*** SUPPLIED DATA

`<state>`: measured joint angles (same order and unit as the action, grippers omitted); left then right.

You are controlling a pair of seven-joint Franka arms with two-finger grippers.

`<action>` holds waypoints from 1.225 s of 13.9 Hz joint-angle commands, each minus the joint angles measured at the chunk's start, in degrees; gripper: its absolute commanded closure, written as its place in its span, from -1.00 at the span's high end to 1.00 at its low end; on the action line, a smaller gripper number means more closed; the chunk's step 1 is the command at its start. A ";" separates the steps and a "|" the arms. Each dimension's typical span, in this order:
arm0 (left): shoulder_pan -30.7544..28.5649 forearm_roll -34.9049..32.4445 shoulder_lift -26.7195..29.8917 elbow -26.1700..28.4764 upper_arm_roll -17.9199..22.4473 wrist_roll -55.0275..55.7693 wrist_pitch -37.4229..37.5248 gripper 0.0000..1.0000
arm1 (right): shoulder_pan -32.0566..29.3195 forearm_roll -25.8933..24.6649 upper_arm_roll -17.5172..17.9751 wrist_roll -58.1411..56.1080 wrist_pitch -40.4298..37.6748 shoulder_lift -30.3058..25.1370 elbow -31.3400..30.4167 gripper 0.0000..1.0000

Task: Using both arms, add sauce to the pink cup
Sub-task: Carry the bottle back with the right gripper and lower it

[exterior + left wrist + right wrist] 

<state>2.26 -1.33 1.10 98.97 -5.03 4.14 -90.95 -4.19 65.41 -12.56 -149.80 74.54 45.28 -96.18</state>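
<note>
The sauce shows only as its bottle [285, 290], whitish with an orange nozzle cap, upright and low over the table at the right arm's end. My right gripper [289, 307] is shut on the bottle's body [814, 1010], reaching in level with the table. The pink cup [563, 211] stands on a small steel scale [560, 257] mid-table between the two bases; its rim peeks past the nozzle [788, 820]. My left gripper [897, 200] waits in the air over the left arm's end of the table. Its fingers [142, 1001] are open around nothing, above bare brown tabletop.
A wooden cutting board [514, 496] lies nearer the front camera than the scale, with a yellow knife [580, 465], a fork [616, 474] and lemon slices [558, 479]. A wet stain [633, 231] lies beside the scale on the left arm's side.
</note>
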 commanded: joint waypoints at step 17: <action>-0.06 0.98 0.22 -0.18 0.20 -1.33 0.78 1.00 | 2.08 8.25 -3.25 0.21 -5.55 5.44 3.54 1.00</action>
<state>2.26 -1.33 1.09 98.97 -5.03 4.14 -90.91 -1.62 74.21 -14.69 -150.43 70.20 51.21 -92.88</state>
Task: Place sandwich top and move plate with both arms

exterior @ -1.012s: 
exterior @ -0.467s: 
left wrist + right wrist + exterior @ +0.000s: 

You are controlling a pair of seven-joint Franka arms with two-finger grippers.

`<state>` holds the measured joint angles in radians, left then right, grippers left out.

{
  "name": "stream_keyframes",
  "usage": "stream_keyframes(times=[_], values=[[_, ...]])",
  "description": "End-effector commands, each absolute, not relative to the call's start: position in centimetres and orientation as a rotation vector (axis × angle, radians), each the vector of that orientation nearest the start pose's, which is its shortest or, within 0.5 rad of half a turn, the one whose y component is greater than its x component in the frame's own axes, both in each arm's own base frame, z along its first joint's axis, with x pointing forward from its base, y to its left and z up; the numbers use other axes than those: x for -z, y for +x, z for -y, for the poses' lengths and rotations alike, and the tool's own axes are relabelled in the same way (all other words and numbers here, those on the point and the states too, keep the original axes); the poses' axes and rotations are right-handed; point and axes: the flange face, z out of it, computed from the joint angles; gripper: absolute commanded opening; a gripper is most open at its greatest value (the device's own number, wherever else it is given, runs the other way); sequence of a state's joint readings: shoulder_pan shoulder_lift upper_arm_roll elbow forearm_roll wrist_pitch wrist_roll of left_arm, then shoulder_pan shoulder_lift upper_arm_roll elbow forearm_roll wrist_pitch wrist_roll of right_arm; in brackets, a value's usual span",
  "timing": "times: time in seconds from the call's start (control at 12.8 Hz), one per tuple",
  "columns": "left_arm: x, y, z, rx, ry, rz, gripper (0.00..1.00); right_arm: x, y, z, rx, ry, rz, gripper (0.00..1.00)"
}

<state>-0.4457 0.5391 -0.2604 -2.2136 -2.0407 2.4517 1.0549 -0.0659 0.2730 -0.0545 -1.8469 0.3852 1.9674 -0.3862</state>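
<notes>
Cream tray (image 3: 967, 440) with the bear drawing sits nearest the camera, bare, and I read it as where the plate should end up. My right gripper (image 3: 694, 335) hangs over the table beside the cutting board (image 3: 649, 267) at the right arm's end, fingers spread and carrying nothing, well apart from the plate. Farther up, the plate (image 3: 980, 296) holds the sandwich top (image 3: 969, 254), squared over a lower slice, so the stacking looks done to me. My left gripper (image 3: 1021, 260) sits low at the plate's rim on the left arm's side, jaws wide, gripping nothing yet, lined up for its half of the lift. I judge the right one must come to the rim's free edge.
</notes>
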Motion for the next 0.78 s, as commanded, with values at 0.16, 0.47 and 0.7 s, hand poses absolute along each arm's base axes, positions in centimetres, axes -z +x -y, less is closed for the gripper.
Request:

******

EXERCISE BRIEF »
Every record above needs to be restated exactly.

EXPECTED OUTPUT »
`<state>`: measured joint angles (same order and unit as the action, grippers omitted); left then right.

You are controlling a pair of seven-joint Franka arms with two-finger grippers.

`<action>` holds waypoints from 1.225 s of 13.9 Hz joint-angle commands, each minus the joint angles measured at the chunk's start, in degrees; gripper: its absolute commanded closure, written as its place in its span, from -1.00 at the span's high end to 1.00 at its low end; on the action line, a smaller gripper number means more closed; the chunk's step 1 is the command at its start. A ";" separates the steps and a "|" the arms. Each dimension's typical span, in this order:
arm0 (left): shoulder_pan -30.7544..28.5649 forearm_roll -34.9049..32.4445 shoulder_lift -26.7195..29.8917 elbow -26.1700..28.4764 upper_arm_roll -17.9199..22.4473 wrist_roll -55.0275..55.7693 wrist_pitch -37.4229..37.5248 gripper 0.0000..1.0000
arm1 (right): shoulder_pan -32.0566..29.3195 forearm_roll -25.8933..24.6649 upper_arm_roll -17.5172..17.9751 wrist_roll -58.1411..56.1080 wrist_pitch -40.4298..37.6748 shoulder_lift -30.3058..25.1370 elbow -31.3400..30.4167 gripper 0.0000..1.0000

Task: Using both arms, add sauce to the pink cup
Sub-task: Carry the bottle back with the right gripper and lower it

[exterior + left wrist + right wrist] 

<state>2.26 -1.33 1.10 98.97 -5.03 4.14 -90.95 -4.19 65.41 -12.56 -149.80 74.54 45.28 -96.18</state>
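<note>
The sauce shows only as its bottle [285, 290], whitish with an orange nozzle cap, upright and low over the table at the right arm's end. My right gripper [289, 307] is shut on the bottle's body [814, 1010], reaching in level with the table. The pink cup [563, 211] stands on a small steel scale [560, 257] mid-table between the two bases; its rim peeks past the nozzle [788, 820]. My left gripper [897, 200] waits in the air over the left arm's end of the table. Its fingers [142, 1001] are open around nothing, above bare brown tabletop.
A wooden cutting board [514, 496] lies nearer the front camera than the scale, with a yellow knife [580, 465], a fork [616, 474] and lemon slices [558, 479]. A wet stain [633, 231] lies beside the scale on the left arm's side.
</note>
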 commanded: joint waypoints at step 17: <action>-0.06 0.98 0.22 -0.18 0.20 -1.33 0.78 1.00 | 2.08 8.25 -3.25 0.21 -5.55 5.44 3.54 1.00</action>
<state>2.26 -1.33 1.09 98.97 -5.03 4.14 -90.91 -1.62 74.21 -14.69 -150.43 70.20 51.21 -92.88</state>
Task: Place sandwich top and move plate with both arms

exterior @ -1.012s: 
exterior @ -0.467s: 
left wrist + right wrist + exterior @ +0.000s: 

You are controlling a pair of seven-joint Franka arms with two-finger grippers.

`<state>` holds the measured joint angles in radians, left then right, grippers left out.

{
  "name": "stream_keyframes",
  "usage": "stream_keyframes(times=[_], values=[[_, ...]])",
  "description": "End-effector commands, each absolute, not relative to the call's start: position in centimetres and orientation as a rotation vector (axis × angle, radians), each the vector of that orientation nearest the start pose's, which is its shortest or, within 0.5 rad of half a turn, the one whose y component is greater than its x component in the frame's own axes, both in each arm's own base frame, z along its first joint's axis, with x pointing forward from its base, y to its left and z up; the numbers use other axes than those: x for -z, y for +x, z for -y, for the poses' lengths and rotations alike, and the tool's own axes are relabelled in the same way (all other words and numbers here, those on the point and the states too, keep the original axes); the poses' axes and rotations are right-handed; point and axes: the flange face, z out of it, computed from the joint angles; gripper: absolute commanded opening; a gripper is most open at its greatest value (the device's own number, wherever else it is given, runs the other way); sequence of a state's joint readings: shoulder_pan shoulder_lift upper_arm_roll elbow forearm_roll wrist_pitch wrist_roll of left_arm, then shoulder_pan shoulder_lift upper_arm_roll elbow forearm_roll wrist_pitch wrist_roll of right_arm; in brackets, a value's usual span",
  "timing": "times: time in seconds from the call's start (control at 12.8 Hz), one per tuple",
  "columns": "left_arm: x, y, z, rx, ry, rz, gripper (0.00..1.00); right_arm: x, y, z, rx, ry, rz, gripper (0.00..1.00)"
}

<state>-0.4457 0.5391 -0.2604 -2.2136 -2.0407 2.4517 1.0549 -0.0659 0.2730 -0.0545 -1.8469 0.3852 1.9674 -0.3862</state>
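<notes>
Cream tray (image 3: 967, 440) with the bear drawing sits nearest the camera, bare, and I read it as where the plate should end up. My right gripper (image 3: 694, 335) hangs over the table beside the cutting board (image 3: 649, 267) at the right arm's end, fingers spread and carrying nothing, well apart from the plate. Farther up, the plate (image 3: 980, 296) holds the sandwich top (image 3: 969, 254), squared over a lower slice, so the stacking looks done to me. My left gripper (image 3: 1021, 260) sits low at the plate's rim on the left arm's side, jaws wide, gripping nothing yet, lined up for its half of the lift. I judge the right one must come to the rim's free edge.
</notes>
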Motion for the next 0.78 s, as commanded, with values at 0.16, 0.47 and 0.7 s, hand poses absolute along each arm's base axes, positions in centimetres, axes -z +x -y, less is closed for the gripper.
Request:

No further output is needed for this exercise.